When your insurance policy grants you coverage and then takes it away it is called illusory coverage. (To give and then taketh away!) For example, if the policy covers you for “X” but elsewhere in the policy it excludes or completely limits the coverage of “X”, then you are not really being covered for “X.” The insurance coverage is an illusion. In this instance, an insured will make this argument that coverage is illusory because, if successful, a court will interpret the policy as providing coverage to the insured.
Now, for insurance coverage to be illusory, the coverage needs to be fully contradicted by an exclusion or limitation. The exclusion or limitation needs to swallow up the coverage, meaning it takes away the very coverage the policy afforded. The coverage is an illusion. But, if the exclusion or limitation does not completely engulf the coverage, then the policy will not be deemed illusory because the exclusion or limitation does not contradict the coverage.

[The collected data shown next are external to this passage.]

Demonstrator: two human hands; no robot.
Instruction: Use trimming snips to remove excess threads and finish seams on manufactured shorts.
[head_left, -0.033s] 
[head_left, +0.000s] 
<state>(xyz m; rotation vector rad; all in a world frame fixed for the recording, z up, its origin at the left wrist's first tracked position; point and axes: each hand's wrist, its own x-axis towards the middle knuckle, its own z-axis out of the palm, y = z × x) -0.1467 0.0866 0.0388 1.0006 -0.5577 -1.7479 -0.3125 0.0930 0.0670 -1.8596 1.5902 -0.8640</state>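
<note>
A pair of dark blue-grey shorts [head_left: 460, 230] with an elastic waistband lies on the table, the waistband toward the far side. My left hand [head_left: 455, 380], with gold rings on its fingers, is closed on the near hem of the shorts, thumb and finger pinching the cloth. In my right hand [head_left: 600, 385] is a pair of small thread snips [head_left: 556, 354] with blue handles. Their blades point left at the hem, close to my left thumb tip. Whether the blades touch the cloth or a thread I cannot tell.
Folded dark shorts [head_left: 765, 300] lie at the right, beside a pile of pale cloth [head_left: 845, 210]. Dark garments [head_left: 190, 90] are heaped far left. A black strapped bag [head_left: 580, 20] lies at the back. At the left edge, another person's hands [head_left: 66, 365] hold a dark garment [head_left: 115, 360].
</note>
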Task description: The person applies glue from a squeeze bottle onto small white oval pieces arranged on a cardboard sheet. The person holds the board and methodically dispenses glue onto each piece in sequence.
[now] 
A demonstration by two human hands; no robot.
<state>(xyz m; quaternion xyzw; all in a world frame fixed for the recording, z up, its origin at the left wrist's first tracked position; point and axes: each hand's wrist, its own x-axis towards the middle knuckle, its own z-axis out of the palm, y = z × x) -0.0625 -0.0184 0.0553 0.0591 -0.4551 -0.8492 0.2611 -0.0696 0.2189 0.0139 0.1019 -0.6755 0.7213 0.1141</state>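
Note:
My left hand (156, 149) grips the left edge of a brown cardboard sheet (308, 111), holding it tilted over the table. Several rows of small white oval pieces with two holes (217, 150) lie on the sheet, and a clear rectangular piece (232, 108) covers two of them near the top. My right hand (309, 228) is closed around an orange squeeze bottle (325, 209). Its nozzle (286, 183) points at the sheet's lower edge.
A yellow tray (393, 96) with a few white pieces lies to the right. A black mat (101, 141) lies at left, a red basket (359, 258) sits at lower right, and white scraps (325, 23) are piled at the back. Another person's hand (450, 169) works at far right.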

Illusory coverage is typically raised in an insurance coverage declaratory relief action. The insured either sues or counter-sues the insurer arguing for a declaration from the court that coverage is illusory. An example can be found in the case discussed here.
Make sure you consult with qualified insurance counsel when you are involved in an insurance coverage dispute so that all arguments to maximize insurance coverage are put on the table.
Please contact David Adelstein at email@example.com or (954) 361-4720 if you have questions or would like more information regarding this article. You can follow David Adelstein on Twitter @DavidAdelstein1.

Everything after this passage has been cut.